I tend to over-pack and regret it. I always plan to travel light and have still not managed to quite get that aspect of wild camping perfected. Still I always think its better to be over-prepared than under. A small, lightweight tent, sleeping bag, gas camping stove and cooking equipment are essential. Less essential to many, but not to myself, is coffee. A cup of coffee in the morning has the magic ability to make the wilderness feel like home. For food I don’t think you can go far wrong with ramen, especially the good Korean stuff. But that’s just me, there seems to be a very large selection of space-age dehydrated foods available at outdoors shops now that are all lightweight and seem perfectly edible. The key thing to consider is weight. Water is another vital consideration. Water is heavy stuff and purchasing a water purifier or water purification tablets can save a lot of weight. Where you’re headed there’s no shortage of water. Which brings me on to your next consideration. Waterproof footwear is a very good idea when heading into the hills, especially if you plan to stay up there for any length of time and consider trench-foot something to be avoided. The high lakes and tarns tend to be rough and boggy and the occasional tricksy patch of sphagnum moss will swallow your foot up over your ankle if you’re not careful. I’ve gone in over my knee on supposed “paths” in Snowdonia on more than one occasion. Similarly waterproof jackets or packable cagoules are essential as its almost certainly going to rain while you’re there. 

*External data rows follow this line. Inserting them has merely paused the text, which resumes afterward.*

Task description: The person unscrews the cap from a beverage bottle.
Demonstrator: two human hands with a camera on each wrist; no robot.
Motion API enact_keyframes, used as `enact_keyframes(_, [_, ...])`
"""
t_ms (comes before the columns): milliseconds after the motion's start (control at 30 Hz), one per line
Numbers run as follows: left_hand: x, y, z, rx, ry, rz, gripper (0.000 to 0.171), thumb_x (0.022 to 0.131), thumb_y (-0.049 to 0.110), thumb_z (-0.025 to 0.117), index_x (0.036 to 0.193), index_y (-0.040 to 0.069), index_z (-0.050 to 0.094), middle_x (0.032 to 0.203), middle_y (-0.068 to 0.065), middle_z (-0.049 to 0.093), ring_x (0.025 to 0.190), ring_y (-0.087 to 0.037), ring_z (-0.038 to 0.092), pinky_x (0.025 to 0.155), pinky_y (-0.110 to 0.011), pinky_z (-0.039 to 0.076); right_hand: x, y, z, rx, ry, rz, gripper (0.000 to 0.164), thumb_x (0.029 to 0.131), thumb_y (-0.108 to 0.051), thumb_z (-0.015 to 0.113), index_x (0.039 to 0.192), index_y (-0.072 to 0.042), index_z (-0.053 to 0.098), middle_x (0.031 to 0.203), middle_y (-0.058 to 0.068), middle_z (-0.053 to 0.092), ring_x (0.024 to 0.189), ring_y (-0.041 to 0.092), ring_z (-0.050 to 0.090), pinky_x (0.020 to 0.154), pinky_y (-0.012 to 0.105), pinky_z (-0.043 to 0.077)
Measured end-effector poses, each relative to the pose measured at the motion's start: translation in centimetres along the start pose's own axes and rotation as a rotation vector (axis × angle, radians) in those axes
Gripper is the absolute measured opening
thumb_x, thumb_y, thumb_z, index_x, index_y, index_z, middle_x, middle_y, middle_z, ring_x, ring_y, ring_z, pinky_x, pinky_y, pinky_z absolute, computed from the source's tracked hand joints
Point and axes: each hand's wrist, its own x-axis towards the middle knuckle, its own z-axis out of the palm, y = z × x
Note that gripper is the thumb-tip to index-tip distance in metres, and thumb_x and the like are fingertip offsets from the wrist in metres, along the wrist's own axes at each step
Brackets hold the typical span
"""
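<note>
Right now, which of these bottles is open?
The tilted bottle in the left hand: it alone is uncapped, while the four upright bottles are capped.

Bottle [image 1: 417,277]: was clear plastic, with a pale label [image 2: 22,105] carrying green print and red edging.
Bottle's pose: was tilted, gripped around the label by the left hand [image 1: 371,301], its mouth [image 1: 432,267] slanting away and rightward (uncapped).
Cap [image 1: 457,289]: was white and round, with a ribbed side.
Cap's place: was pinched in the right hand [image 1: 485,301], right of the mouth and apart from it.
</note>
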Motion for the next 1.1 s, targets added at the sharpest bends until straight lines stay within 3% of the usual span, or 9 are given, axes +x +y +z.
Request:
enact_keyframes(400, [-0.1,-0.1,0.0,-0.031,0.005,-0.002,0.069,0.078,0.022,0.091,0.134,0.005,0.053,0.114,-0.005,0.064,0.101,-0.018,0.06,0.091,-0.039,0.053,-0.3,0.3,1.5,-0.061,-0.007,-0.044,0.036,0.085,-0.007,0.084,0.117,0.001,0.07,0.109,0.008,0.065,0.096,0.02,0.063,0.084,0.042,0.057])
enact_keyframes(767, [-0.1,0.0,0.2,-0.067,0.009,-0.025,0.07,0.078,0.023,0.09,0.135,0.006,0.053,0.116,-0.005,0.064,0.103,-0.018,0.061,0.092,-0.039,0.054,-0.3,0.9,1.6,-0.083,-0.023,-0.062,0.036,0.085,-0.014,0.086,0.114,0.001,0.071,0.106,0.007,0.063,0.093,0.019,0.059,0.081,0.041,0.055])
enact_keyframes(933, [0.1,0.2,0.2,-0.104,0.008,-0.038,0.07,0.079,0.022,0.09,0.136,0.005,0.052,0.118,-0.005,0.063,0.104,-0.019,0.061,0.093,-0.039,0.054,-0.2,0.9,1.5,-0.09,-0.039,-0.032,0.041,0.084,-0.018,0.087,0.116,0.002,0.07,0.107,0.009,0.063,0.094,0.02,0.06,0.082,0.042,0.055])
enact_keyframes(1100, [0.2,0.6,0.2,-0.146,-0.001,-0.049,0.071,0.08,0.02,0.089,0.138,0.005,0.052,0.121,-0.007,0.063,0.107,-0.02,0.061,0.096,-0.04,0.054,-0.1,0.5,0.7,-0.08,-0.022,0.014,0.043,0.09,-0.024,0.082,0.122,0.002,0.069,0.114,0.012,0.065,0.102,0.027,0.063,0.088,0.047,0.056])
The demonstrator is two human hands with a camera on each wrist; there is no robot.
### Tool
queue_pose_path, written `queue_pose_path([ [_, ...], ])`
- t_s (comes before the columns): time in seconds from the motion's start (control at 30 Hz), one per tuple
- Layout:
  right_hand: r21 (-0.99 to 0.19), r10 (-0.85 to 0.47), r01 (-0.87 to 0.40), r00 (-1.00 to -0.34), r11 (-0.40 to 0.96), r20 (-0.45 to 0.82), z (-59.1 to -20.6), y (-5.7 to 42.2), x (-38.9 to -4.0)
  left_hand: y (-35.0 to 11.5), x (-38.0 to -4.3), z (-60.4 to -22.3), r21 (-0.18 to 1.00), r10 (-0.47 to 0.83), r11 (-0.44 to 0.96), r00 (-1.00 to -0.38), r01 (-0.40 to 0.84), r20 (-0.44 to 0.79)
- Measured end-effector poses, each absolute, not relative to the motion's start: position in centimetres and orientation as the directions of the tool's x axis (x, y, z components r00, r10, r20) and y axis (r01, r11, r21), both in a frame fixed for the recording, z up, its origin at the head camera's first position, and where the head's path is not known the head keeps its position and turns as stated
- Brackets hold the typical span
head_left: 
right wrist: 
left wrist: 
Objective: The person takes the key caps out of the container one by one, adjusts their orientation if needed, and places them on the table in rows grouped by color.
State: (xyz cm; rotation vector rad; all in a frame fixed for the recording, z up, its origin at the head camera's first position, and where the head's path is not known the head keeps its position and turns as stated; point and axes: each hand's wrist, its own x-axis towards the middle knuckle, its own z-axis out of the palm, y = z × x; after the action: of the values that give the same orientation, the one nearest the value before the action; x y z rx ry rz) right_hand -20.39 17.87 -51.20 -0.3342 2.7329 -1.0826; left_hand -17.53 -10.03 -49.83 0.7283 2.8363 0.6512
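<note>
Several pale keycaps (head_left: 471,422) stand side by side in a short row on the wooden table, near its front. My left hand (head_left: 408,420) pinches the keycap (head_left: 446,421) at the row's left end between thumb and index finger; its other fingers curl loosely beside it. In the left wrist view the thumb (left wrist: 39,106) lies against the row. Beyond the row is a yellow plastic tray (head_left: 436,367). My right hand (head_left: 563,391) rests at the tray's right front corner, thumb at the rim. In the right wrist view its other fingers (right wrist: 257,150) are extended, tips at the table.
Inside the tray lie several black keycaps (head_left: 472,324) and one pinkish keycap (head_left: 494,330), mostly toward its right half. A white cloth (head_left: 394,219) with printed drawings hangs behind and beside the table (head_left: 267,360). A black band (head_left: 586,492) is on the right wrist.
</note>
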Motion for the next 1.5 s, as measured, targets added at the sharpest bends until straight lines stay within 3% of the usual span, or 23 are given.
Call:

Stunning colouration on these high mountain trout


The rewards of this kind of fishing don’t come from catching monster trout. They also don't come easily. But if you consider the whole experience of fishing to be as important as the catching of fish, wild camping can provide you with some truly memorable fishing trips. The trout in the high mountain lakes are known not for their size but their beauty. They are truly stunning little fish, fin perfect, beautifully marked and as wild as the pristine lakes they live in. There is an allure to this kind of fishing that, once experienced, will have you coming back for more.